**Activity:**
Everything in the listing below has to be repeated exactly, except the pictures.

........

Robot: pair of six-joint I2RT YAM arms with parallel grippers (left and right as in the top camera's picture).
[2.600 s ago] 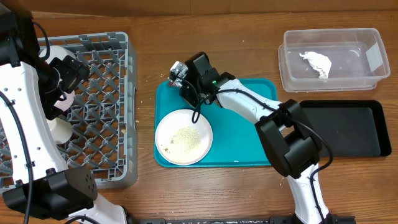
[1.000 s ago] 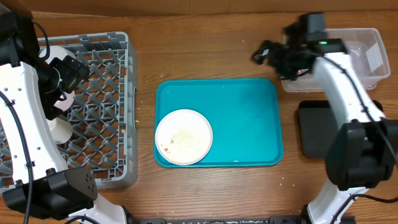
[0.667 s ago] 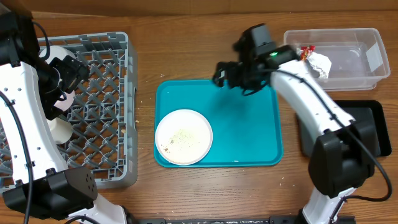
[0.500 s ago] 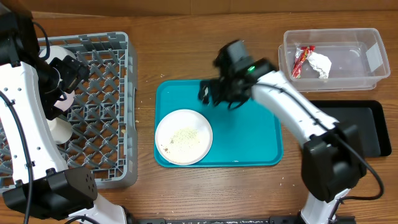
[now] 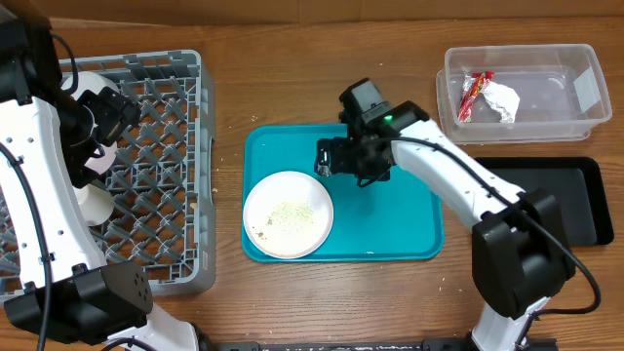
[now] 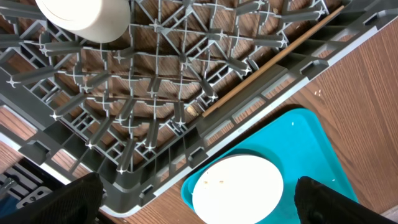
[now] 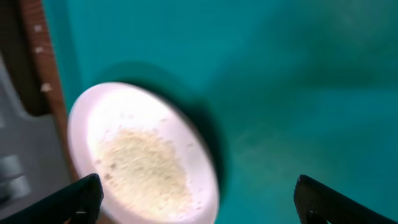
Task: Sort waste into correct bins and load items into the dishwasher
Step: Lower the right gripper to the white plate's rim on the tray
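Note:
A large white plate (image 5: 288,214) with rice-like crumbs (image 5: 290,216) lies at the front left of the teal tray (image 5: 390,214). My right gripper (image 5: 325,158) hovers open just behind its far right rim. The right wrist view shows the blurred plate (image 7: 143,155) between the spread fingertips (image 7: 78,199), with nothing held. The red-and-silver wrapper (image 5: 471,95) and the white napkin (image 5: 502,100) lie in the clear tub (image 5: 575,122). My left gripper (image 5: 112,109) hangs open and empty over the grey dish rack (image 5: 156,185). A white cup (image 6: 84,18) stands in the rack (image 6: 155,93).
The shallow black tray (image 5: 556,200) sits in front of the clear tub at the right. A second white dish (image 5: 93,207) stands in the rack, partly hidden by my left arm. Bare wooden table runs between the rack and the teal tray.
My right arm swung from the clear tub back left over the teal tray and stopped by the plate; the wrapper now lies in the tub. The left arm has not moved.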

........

**Response for this exercise:**
Robot: pair of six-joint I2RT YAM arms with parallel grippers (left and right as in the top camera's picture).
[2.600 s ago] 
[1.000 s ago] 
[0.667 s ago] 
[0.500 s ago] 
[now] 
[now] 
[now] 
Task: Sort waste into correct bins and load items into the dishwasher
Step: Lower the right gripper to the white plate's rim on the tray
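Note:
A large white plate (image 5: 288,214) with rice-like crumbs (image 5: 290,216) lies at the front left of the teal tray (image 5: 390,214). My right gripper (image 5: 325,158) hovers open just behind its far right rim. The right wrist view shows the blurred plate (image 7: 143,155) between the spread fingertips (image 7: 78,199), with nothing held. The red-and-silver wrapper (image 5: 471,95) and the white napkin (image 5: 502,100) lie in the clear tub (image 5: 575,122). My left gripper (image 5: 112,109) hangs open and empty over the grey dish rack (image 5: 156,185). A white cup (image 6: 84,18) stands in the rack (image 6: 155,93).
The shallow black tray (image 5: 556,200) sits in front of the clear tub at the right. A second white dish (image 5: 93,207) stands in the rack, partly hidden by my left arm. Bare wooden table runs between the rack and the teal tray.
My right arm swung from the clear tub back left over the teal tray and stopped by the plate; the wrapper now lies in the tub. The left arm has not moved.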

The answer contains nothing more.